With a career spanning the entire history of hematology and medical oncology in South Africa from the 1960s until now, [Dr. Jacobs] worked tirelessly to bring the best of modern health care to those with hematologic malignancies….All of us should aspire to emulate his compassion for patients and his commitment to education and learning.

— Joseph M. Connors, MD

Peter Jacobs, MD, PhD, regarded as the father of hematology in his native country of South Africa, began each day at 3 AM in the gym. During his workout, Dr. Jacobs would routinely call the nursing staff for updates on patients in his ward. Before sunup, Dr. Jacobs was on his way to the hospital. “Every morning before leaving for work, Peter would read from the Bible, which he’d already read cover-to-cover. Then he would pray to the ‘Big Hematologist’ upstairs for guidance, patience, and understanding for the day that lay ahead,” said Dr. Jacobs’ wife, Di Jacobs.

Dr. Jacobs was born March 21, 1934, in Pretoria, South Africa, the year the Status of the Union Act was passed, declaring South Africa “a sovereign, independent state” and removing the last vestiges of British rule. Dr. Jacobs then moved with his family to Rhodesia—now Zimbabwe—where he completed his high school education at the Prince Edward School in Salisbury.

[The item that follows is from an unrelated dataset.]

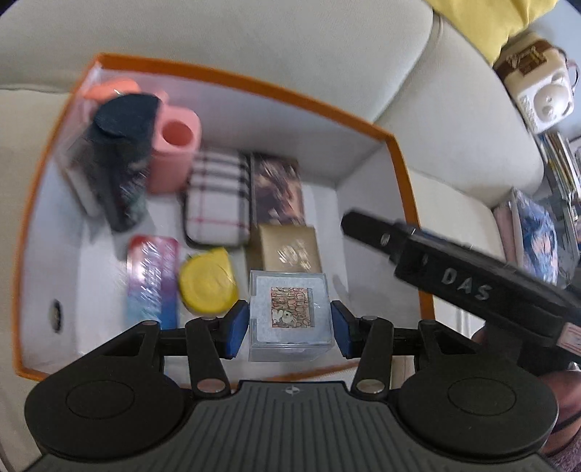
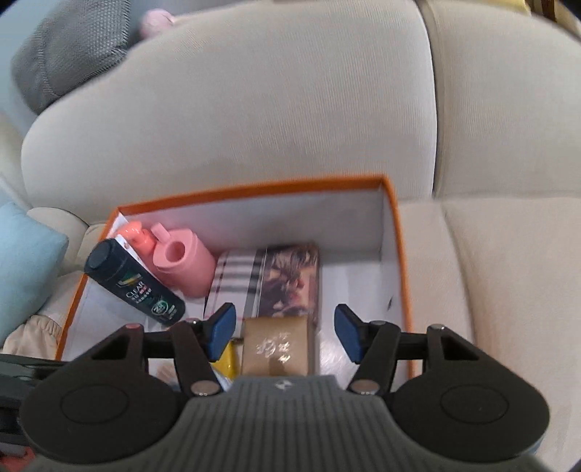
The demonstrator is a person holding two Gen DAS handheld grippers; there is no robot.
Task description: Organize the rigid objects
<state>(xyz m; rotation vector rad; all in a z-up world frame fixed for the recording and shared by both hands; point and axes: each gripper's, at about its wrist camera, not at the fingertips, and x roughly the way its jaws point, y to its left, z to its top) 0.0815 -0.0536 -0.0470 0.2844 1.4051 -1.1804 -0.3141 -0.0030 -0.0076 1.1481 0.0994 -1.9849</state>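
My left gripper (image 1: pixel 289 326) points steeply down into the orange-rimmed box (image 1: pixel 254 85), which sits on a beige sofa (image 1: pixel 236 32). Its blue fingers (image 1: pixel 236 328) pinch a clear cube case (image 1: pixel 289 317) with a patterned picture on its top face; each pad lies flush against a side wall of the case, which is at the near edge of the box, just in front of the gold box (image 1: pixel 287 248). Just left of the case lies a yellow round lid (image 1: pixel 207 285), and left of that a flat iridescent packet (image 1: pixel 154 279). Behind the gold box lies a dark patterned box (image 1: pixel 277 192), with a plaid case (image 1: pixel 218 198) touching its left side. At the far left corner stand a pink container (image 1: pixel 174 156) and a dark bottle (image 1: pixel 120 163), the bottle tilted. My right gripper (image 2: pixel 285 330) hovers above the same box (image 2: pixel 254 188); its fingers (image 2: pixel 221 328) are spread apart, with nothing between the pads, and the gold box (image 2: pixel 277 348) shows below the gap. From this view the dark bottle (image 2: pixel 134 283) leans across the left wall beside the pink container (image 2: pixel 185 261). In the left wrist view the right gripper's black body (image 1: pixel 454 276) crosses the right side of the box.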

An Early Passion for Research

From his days in high school and throughout much of his undergraduate study, Dr. Jacobs worked as a lab assistant and technician, which nurtured his passion for clinical research. In 1949, he began his working career as a medical laboratory technologist at the Pasteur Institute and Government Health Laboratory in Salisbury. Two years later, he was appointed Chief Medical Laboratory Technologist at GV Blaine Laboratories in the same city. In 1954, he returned to South Africa to study medicine at the University of the Witwatersrand in Johannesburg, graduating in 1959.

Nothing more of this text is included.